I AM: Starting the Conversation
I have been conceptualizing this project for years, though the word “conceptualizing” feels like a polite fiction. It is more accurate to say that I have carried it in snippets, snatches of thought, half-formed sentences in journals, moments of painting or collage that felt like they were asking for a larger story. I have always wanted to write a book, a proper book, though the word “proper” seems increasingly unnecessary. What I wanted, I suppose, was a coherence I could rarely hold, a thread that could connect the scattered pieces of my life. And yet, over the years, I have found it difficult, often impossible, to be consistent. My moods rise and fall like a tide I cannot predict. My energy comes and goes, sometimes with no discernible reason. One day I am capable of creating a work that feels substantial, and the next I cannot hold a pen without trembling.
And still, the project has remained, persistent in its silence. I have returned to it again and again, each time hoping that the next time I would be able to assemble the pieces into something whole. I have worked on it continuously, though not systematically. The project exists, scattered across journals, in stacks of paintings, in digital files I rarely revisit. There has been no cohesive plan, only the imperative to follow through, to honor the ideas as they arrive, even when the timing is inconvenient, even when I am inconvenient.

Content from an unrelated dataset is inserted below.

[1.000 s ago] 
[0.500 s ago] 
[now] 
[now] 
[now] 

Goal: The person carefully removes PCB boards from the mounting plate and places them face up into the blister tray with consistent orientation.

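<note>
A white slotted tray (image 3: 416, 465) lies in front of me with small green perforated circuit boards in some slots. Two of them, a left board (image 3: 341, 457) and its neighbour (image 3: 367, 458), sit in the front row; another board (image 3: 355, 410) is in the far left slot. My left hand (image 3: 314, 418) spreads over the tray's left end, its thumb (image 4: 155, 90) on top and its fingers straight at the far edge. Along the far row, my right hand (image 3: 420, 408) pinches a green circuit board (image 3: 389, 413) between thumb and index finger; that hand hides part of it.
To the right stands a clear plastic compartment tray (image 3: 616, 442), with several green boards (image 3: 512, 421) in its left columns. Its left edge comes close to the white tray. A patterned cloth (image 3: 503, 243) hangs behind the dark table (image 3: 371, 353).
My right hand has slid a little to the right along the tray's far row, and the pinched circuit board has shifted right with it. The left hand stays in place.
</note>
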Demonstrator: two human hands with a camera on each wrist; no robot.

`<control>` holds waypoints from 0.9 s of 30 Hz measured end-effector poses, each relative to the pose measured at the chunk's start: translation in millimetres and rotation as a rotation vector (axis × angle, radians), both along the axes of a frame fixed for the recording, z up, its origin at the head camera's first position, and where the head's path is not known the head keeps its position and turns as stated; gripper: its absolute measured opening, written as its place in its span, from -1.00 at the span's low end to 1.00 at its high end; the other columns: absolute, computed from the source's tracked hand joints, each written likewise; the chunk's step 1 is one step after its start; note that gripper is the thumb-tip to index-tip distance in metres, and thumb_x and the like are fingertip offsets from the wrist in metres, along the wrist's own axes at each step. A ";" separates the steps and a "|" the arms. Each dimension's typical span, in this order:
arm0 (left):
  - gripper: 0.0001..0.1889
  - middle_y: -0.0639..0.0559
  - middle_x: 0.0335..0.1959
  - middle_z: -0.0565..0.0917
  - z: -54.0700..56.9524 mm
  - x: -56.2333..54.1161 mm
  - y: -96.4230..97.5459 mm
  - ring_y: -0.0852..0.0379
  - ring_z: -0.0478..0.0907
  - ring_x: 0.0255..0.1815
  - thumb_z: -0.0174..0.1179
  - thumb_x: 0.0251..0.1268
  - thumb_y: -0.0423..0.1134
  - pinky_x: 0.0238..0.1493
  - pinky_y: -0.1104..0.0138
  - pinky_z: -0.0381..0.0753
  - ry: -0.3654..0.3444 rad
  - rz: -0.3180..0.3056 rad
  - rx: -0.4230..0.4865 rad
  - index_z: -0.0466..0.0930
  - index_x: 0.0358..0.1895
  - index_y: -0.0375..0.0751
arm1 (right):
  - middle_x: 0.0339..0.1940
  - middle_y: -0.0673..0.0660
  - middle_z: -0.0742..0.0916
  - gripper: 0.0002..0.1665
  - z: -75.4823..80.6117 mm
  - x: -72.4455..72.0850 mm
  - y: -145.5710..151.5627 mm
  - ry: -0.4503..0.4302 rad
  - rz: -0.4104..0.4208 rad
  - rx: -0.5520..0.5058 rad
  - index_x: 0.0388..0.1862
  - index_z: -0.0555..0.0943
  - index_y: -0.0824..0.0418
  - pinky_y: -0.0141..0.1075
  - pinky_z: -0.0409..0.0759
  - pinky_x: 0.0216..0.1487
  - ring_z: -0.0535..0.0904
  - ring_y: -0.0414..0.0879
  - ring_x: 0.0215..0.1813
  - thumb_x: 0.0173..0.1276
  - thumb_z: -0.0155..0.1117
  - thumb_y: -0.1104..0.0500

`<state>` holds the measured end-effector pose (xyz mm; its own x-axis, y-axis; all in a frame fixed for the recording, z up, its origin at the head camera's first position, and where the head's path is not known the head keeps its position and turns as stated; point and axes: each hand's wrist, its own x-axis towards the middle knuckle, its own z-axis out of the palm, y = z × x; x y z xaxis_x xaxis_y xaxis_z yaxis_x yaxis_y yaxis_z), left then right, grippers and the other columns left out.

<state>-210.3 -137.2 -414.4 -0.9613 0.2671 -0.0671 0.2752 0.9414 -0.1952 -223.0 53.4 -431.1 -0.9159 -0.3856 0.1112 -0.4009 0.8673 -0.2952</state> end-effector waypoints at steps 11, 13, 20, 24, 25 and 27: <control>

I knew, eventually, that if I were to be true to myself, I had to see it through. Not because anyone was waiting, not because there was a promise of recognition or even understanding. Simply because the work needed to exist, even if its audience was only me. The I AM. I AM. I AM. Project, as it has come to be called, is not a book in the traditional sense, nor is it a memoir or a manifesto. It is a lens, a deliberate reframing of my life through art, through words, through memory, through family history, through the medical reality of my existence, through the small and large acts of being that have defined who I am. It is a way to confront, or at least observe, the things that have carried me here, to try to understand them, and to see them reflected in a manner that is intentional and unflinching.
The project is a reckoning of sorts, though I do not wish to romanticize it. There is no neat narrative arc. There is only life as it has been lived, fragmentary, uneven, beautiful at points, cruel at others. The work is intended to hold those contradictions, to hold the contradictions of myself, without judgment. Art becomes the medium through which I make sense of the senseless, and words become the stage on which I try to build a coherent reflection.
And so, in the quiet hours, I sit with paper and pen, with canvas and brush, and with digital files that I hope someday will feel organized, if not complete. I consider the entries of journals written years ago, the letters I will never send, the images that capture only a fraction of my intent. I work not with a deadline, not with expectation, but with honesty with myself to my own sense of truth.
I have learned, painfully, that consistency is not a measure of worth. The work is still valid, even when I am absent from it, even when my moods preclude participation for weeks or months. The project is a living archive, and it accommodates absence as readily as presence. It is a vessel large enough to contain all of me, my uncertainty, my hope, my regret, my curiosity.
What I hope to achieve is not clarity so much as understanding. I hope to gather. To reflect, To witness. I hope to see patterns emerge where there were only fragments, to recognize the ways in which my family, my medical experiences, my creativity, and my history intersect to form a whole that is intelligible not in conventional terms, but in terms that are honest. I hope that by doing so, I may better understand myself and perhaps offer a mirror for others who are also trying to piece together their own lives from the fragments they carry.